To swap upper half of the main diagonal of matrix with the lower half. We have to traverse only in upper half.
More precisely, if a cell present at (i, j) in upper half of the main diagonal then we can get its corresponding lower half cell at (j, i).
So our main focus should be traversing to upper half of the main diagonal.

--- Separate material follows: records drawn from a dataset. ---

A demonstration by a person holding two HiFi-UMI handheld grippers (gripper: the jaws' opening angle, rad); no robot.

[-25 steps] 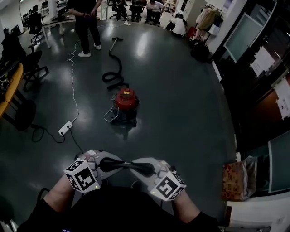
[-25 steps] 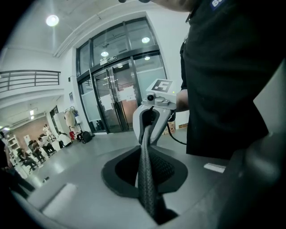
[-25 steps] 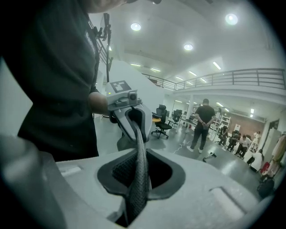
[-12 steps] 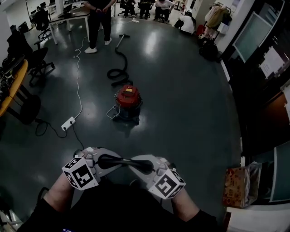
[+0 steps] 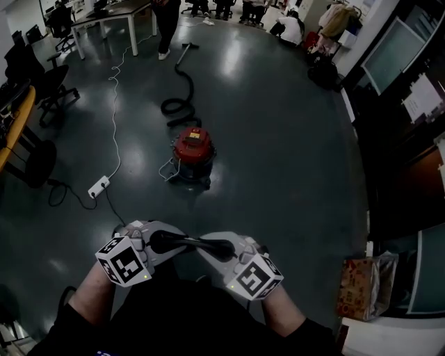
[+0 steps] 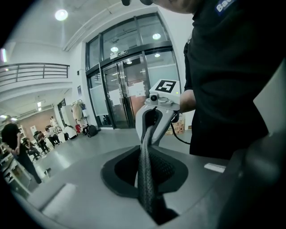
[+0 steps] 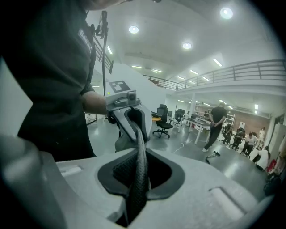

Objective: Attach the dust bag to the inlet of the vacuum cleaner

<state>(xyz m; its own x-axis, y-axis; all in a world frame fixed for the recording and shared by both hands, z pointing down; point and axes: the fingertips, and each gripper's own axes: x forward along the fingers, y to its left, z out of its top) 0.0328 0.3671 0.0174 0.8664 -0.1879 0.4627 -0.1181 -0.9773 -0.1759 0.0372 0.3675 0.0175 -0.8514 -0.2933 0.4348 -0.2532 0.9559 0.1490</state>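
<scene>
A black dust bag (image 5: 189,244) of mesh cloth is stretched between my two grippers, close in front of my body. The left gripper (image 5: 164,242) is shut on its left end and the right gripper (image 5: 221,249) on its right end. In the left gripper view the cloth (image 6: 146,179) runs from my jaws (image 6: 150,206) to the facing right gripper (image 6: 156,117). The right gripper view mirrors this, with the cloth (image 7: 139,174) running from its jaws (image 7: 134,202) to the left gripper (image 7: 132,117). The red vacuum cleaner (image 5: 193,149) stands on the floor well ahead; its inlet is not visible.
A black hose (image 5: 178,104) curls away behind the vacuum. A white power strip (image 5: 98,186) and cord lie to its left. Office chairs (image 5: 43,90) and a desk stand at the left, a cardboard box (image 5: 360,285) at the right wall. A person (image 5: 167,21) stands at the far end.
Both grippers have travelled forward together with the bag still stretched between them. The standing person and the hose have slid toward the top of the head view.
</scene>
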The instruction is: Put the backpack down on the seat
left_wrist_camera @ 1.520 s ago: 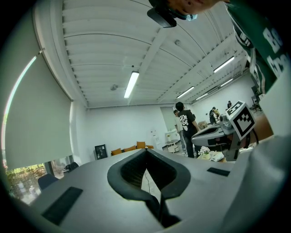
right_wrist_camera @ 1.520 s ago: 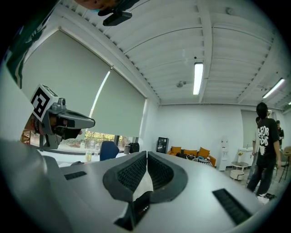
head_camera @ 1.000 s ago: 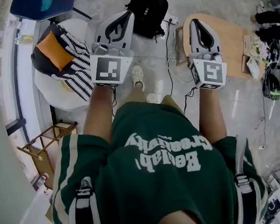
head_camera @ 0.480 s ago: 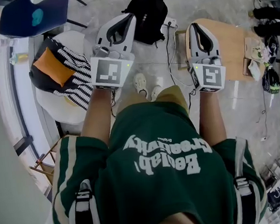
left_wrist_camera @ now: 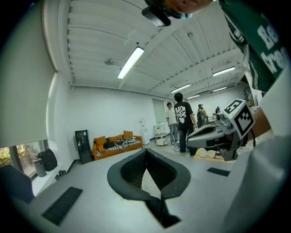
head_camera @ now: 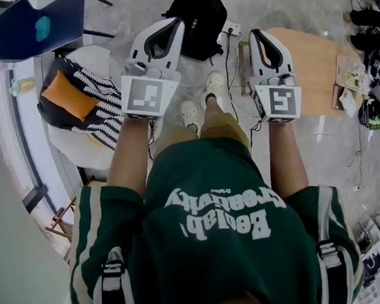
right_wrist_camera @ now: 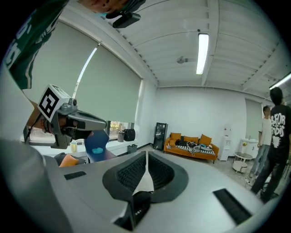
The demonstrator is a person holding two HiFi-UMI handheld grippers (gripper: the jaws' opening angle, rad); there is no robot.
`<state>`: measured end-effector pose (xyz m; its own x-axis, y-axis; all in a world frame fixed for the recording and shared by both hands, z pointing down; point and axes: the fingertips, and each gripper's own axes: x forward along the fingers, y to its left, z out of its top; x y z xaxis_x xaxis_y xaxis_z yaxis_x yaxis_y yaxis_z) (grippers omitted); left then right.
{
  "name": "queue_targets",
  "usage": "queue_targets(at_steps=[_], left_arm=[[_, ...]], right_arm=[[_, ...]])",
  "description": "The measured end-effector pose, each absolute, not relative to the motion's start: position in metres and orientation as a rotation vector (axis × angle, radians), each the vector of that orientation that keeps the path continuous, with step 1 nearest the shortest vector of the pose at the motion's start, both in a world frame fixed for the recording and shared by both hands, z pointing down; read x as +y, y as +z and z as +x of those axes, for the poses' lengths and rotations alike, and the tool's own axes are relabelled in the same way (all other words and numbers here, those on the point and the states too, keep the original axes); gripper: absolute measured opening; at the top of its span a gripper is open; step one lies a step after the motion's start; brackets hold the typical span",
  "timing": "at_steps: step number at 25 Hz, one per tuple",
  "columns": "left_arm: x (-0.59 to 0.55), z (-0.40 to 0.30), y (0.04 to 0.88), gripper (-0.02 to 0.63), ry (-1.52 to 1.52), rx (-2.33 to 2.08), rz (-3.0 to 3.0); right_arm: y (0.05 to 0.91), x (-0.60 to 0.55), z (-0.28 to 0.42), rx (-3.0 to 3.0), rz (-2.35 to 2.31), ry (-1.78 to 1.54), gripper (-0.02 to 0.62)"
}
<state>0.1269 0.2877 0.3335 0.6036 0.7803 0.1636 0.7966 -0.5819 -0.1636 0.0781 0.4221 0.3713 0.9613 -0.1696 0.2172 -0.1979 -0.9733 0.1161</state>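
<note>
1. Filling the lower half of the head view, the person's green shirt (head_camera: 219, 245) carries white lettering, with a dark buckled strap on each shoulder.
2. Pale stone-look floor (head_camera: 311, 156) spreads beneath everything.
3. A round white seat (head_camera: 76, 149) stands at the left, holding a striped cloth (head_camera: 104, 96) and an orange cushion (head_camera: 67, 96); a blue chair (head_camera: 31, 26) stands past it.
4. A low wooden board (head_camera: 318, 62) lies on the floor at the right.
5. The black backpack (head_camera: 198, 17) sits on the floor to the right of the white seat and apart from it, just past the tip of the left gripper, with a white power strip (head_camera: 232, 29) and cables beside it.
6. The left gripper (head_camera: 176, 22) points roughly level ahead; its own view shows the jaws pressed together with nothing between them.
7. The right gripper (head_camera: 257, 34) is held beside it above the board's edge, jaws likewise together and empty.
8. Two pale shoes (head_camera: 187, 111) show between the forearms.
</note>
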Motion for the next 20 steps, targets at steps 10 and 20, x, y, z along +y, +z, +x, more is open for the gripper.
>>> queue_targets(at_steps=[10,20], left_arm=[[0.380,0.242,0.411,0.018,-0.280,-1.271,-2.654],[0.399,0.311,0.522,0.111,-0.471,-1.285,-2.643]], right_arm=[[0.466,0.500,0.198,-0.436,3.033,0.484,0.037],[0.582,0.508,0.265,-0.499,3.129,0.679,0.185]])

While traversing upper half : swap(matrix[i][j], matrix[j][i])
Code
Java
public int[][] transposeSquare(int[][] matrix) {
for(int i = 0; i < matrix.length; i += 1) {
for(int j = i + 1; j < matrix[0].length; j += 1) {
int temp = matrix[i][j];
matrix[i][j] = matrix[j][i];
matrix[j][i] = temp;
}
}
return matrix;
}
Clubbing Method 1 and Method 2:
public int[][] transpose(int[][] matrix) {
int m = matrix.length, n = matrix[0].length;
if (m == n) {
return transposeSquare(matrix);
}
int[][] T = new int[n][m];
for (int i = 0; i<m; i++) {
for (int j = 0; j<n; j++) {
T[j][i] = matrix[i][j];
}
}
return T;
}